**PROBLEM**
Every line of the material must be copied exactly.

**MATERIAL PROVIDED**
- - -

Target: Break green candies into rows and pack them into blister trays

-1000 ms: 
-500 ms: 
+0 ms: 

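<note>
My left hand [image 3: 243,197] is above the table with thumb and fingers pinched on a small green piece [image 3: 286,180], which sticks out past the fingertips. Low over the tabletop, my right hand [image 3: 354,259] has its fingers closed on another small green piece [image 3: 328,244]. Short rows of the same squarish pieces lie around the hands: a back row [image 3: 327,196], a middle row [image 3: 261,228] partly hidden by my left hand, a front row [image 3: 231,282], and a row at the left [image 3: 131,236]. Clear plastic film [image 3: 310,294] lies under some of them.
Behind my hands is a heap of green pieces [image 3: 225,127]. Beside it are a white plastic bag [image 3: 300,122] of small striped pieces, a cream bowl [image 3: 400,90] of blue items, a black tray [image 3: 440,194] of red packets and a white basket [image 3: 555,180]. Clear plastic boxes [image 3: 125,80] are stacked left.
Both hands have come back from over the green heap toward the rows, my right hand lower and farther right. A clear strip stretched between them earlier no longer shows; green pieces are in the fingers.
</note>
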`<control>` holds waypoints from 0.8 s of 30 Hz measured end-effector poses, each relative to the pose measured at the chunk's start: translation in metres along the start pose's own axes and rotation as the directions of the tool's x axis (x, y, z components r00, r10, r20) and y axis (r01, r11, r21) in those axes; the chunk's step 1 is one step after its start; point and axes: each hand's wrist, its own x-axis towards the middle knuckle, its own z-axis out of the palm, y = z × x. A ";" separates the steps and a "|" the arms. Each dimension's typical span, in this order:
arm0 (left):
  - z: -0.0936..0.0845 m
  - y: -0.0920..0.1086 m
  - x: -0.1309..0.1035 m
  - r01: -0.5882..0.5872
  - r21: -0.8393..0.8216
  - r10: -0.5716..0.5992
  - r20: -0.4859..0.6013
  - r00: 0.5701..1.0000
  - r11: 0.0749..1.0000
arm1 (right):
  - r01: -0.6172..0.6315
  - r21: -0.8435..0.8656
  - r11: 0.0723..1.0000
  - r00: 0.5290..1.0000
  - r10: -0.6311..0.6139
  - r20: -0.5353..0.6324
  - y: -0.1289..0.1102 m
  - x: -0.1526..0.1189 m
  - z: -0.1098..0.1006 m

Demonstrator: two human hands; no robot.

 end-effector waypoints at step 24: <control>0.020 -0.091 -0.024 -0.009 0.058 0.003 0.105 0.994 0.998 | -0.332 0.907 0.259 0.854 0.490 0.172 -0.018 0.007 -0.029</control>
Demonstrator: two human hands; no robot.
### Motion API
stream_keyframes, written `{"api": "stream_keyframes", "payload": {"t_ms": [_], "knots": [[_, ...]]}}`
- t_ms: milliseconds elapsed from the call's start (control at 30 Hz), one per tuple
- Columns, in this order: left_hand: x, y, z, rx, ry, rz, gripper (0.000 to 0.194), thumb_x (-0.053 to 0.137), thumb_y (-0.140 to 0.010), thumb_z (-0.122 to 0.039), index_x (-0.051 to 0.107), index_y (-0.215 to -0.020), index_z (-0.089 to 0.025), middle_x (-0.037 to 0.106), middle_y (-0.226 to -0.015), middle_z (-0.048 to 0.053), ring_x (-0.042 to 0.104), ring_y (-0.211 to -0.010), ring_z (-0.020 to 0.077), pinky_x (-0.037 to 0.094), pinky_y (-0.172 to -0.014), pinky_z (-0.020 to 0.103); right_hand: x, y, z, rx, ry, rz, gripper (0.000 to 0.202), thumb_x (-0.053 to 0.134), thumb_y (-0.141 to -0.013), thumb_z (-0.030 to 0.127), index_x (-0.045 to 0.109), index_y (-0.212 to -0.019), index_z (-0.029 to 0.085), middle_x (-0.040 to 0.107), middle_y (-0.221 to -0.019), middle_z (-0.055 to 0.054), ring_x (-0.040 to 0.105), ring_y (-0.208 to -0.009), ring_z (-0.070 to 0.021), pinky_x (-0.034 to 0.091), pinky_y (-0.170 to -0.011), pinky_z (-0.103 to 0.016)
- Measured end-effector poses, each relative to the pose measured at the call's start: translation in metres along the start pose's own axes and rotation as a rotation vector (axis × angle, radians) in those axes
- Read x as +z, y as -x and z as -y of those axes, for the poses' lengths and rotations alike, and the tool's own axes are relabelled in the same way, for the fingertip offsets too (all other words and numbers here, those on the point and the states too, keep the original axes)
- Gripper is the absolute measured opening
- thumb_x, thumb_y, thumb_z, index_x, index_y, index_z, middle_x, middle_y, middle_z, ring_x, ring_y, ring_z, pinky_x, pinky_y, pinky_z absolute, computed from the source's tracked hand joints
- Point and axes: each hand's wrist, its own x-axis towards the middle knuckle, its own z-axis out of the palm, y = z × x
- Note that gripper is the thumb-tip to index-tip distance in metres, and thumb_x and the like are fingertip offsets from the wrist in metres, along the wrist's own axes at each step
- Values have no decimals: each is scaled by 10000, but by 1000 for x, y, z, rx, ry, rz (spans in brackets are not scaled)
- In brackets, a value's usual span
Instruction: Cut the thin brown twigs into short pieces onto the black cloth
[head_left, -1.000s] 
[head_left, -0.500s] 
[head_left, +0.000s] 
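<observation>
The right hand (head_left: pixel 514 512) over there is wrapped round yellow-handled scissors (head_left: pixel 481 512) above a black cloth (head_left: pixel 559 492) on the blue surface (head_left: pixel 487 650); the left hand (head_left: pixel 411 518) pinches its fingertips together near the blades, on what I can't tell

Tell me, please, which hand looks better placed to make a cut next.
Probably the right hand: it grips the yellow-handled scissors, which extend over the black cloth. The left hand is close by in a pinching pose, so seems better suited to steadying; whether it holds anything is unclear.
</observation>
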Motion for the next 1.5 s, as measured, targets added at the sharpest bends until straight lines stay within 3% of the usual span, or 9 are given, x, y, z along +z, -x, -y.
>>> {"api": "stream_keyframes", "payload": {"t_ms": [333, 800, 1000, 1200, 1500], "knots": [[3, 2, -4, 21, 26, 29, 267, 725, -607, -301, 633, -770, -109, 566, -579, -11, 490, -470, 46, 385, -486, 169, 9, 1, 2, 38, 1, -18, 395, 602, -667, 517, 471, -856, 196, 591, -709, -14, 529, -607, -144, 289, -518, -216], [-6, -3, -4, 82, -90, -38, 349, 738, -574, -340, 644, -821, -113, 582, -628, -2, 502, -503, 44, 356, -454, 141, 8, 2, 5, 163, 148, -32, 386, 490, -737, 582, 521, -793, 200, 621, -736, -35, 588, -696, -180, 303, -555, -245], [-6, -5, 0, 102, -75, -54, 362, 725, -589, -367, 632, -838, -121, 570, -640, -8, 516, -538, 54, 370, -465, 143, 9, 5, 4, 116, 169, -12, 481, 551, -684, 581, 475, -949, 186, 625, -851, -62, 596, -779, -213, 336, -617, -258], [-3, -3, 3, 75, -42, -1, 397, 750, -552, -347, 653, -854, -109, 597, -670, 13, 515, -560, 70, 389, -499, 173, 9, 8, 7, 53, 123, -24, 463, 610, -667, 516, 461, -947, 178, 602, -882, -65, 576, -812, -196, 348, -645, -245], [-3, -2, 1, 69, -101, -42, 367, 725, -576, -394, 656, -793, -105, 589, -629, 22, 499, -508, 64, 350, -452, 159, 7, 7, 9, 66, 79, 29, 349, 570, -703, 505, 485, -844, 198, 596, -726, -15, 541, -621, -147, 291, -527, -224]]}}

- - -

**YOUR SOLUTION**
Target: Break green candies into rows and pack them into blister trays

-1000 ms: 
-500 ms: 
+0 ms: 

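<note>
My left hand [image 3: 243,197] is above the table with thumb and fingers pinched on a small green piece [image 3: 286,180], which sticks out past the fingertips. Low over the tabletop, my right hand [image 3: 354,259] has its fingers closed on another small green piece [image 3: 328,244]. Short rows of the same squarish pieces lie around the hands: a back row [image 3: 327,196], a middle row [image 3: 261,228] partly hidden by my left hand, a front row [image 3: 231,282], and a row at the left [image 3: 131,236]. Clear plastic film [image 3: 310,294] lies under some of them.
Behind my hands is a heap of green pieces [image 3: 225,127]. Beside it are a white plastic bag [image 3: 300,122] of small striped pieces, a cream bowl [image 3: 400,90] of blue items, a black tray [image 3: 440,194] of red packets and a white basket [image 3: 555,180]. Clear plastic boxes [image 3: 125,80] are stacked left.
Both hands have come back from over the green heap toward the rows, my right hand lower and farther right. A clear strip stretched between them earlier no longer shows; green pieces are in the fingers.
</note>
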`<control>` holds waypoints from 0.8 s of 30 Hz measured end-effector poses, each relative to the pose measured at the chunk's start: translation in metres along the start pose's own axes and rotation as the directions of the tool's x axis (x, y, z components r00, r10, r20) and y axis (r01, r11, r21) in those axes; the chunk's step 1 is one step after its start; point and axes: each hand's wrist, its own x-axis towards the middle knuckle, its own z-axis out of the palm, y = z × x. A ";" separates the steps and a "|" the arms. Each dimension's typical span, in this order:
arm0 (left):
  - z: -0.0936..0.0845 m
  - y: -0.0920..0.1086 m
  - x: -0.1309..0.1035 m
  - r01: -0.5882..0.5872
  - r21: -0.8393..0.8216
  - r10: -0.5716..0.5992
  - r20: -0.4859..0.6013
  - r00: 0.5701..1.0000
  - r11: 0.0749..1.0000
arm1 (right):
  - r01: -0.6172..0.6315
  - r21: -0.8435..0.8656
  - r11: 0.0723..1.0000
  - r00: 0.5290..1.0000
  - r10: -0.6311..0.6139
  - r20: -0.5353..0.6324
  - y: -0.1289..0.1102 m
  - x: -0.1526..0.1189 m
  - z: -0.1098..0.1006 m

Demonstrator: two human hands; no robot.

 end-effector waypoints at step 24: <control>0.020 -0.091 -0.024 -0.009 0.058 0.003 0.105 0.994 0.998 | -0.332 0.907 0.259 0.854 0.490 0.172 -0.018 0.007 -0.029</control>
Demonstrator: two human hands; no robot.
### Motion API
stream_keyframes, written `{"api": "stream_keyframes", "payload": {"t_ms": [_], "knots": [[_, ...]]}}`
- t_ms: milliseconds elapsed from the call's start (control at 30 Hz), one per tuple
- Columns, in this order: left_hand: x, y, z, rx, ry, rz, gripper (0.000 to 0.194), thumb_x (-0.053 to 0.137), thumb_y (-0.140 to 0.010), thumb_z (-0.122 to 0.039), index_x (-0.051 to 0.107), index_y (-0.215 to -0.020), index_z (-0.089 to 0.025), middle_x (-0.037 to 0.106), middle_y (-0.226 to -0.015), middle_z (-0.048 to 0.053), ring_x (-0.042 to 0.104), ring_y (-0.211 to -0.010), ring_z (-0.020 to 0.077), pinky_x (-0.037 to 0.094), pinky_y (-0.172 to -0.014), pinky_z (-0.020 to 0.103); right_hand: x, y, z, rx, ry, rz, gripper (0.000 to 0.202), thumb_x (-0.053 to 0.134), thumb_y (-0.141 to -0.013), thumb_z (-0.030 to 0.127), index_x (-0.045 to 0.109), index_y (-0.212 to -0.019), index_z (-0.029 to 0.085), middle_x (-0.040 to 0.107), middle_y (-0.221 to -0.019), middle_z (-0.055 to 0.054), ring_x (-0.040 to 0.105), ring_y (-0.208 to -0.009), ring_z (-0.070 to 0.021), pinky_x (-0.034 to 0.091), pinky_y (-0.170 to -0.011), pinky_z (-0.103 to 0.016)
- Measured end-effector poses, each relative to the pose measured at the call's start: translation in metres along the start pose's own axes and rotation as a rotation vector (axis × angle, radians) in those axes
- Read x as +z, y as -x and z as -y of those axes, for the poses' lengths and rotations alike, and the tool's own axes are relabelled in the same way, for the fingertip offsets too (all other words and numbers here, those on the point and the states too, keep the original axes)
- Gripper is the absolute measured opening
- thumb_x, thumb_y, thumb_z, index_x, index_y, index_z, middle_x, middle_y, middle_z, ring_x, ring_y, ring_z, pinky_x, pinky_y, pinky_z absolute, computed from the source's tracked hand joints
- Point and axes: each hand's wrist, its own x-axis towards the middle knuckle, its own z-axis out of the palm, y = z × x
- Note that gripper is the thumb-tip to index-tip distance in metres, and thumb_x and the like are fingertip offsets from the wrist in metres, along the wrist's own axes at each step
- Values have no decimals: each is scaled by 10000, but by 1000 for x, y, z, rx, ry, rz (spans in brackets are not scaled)
- In brackets, a value's usual span
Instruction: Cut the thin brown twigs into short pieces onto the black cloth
[head_left, -1.000s] 
[head_left, -0.500s] 
[head_left, +0.000s] 
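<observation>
The right hand (head_left: pixel 514 512) over there is wrapped round yellow-handled scissors (head_left: pixel 481 512) above a black cloth (head_left: pixel 559 492) on the blue surface (head_left: pixel 487 650); the left hand (head_left: pixel 411 518) pinches its fingertips together near the blades, on what I can't tell

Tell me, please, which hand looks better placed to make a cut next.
Probably the right hand: it grips the yellow-handled scissors, which extend over the black cloth. The left hand is close by in a pinching pose, so seems better suited to steadying; whether it holds anything is unclear.
</observation>
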Motion for the next 1.5 s, as measured, targets added at the sharpest bends until straight lines stay within 3% of the usual span, or 9 are given, x, y, z along +z, -x, -y.
>>> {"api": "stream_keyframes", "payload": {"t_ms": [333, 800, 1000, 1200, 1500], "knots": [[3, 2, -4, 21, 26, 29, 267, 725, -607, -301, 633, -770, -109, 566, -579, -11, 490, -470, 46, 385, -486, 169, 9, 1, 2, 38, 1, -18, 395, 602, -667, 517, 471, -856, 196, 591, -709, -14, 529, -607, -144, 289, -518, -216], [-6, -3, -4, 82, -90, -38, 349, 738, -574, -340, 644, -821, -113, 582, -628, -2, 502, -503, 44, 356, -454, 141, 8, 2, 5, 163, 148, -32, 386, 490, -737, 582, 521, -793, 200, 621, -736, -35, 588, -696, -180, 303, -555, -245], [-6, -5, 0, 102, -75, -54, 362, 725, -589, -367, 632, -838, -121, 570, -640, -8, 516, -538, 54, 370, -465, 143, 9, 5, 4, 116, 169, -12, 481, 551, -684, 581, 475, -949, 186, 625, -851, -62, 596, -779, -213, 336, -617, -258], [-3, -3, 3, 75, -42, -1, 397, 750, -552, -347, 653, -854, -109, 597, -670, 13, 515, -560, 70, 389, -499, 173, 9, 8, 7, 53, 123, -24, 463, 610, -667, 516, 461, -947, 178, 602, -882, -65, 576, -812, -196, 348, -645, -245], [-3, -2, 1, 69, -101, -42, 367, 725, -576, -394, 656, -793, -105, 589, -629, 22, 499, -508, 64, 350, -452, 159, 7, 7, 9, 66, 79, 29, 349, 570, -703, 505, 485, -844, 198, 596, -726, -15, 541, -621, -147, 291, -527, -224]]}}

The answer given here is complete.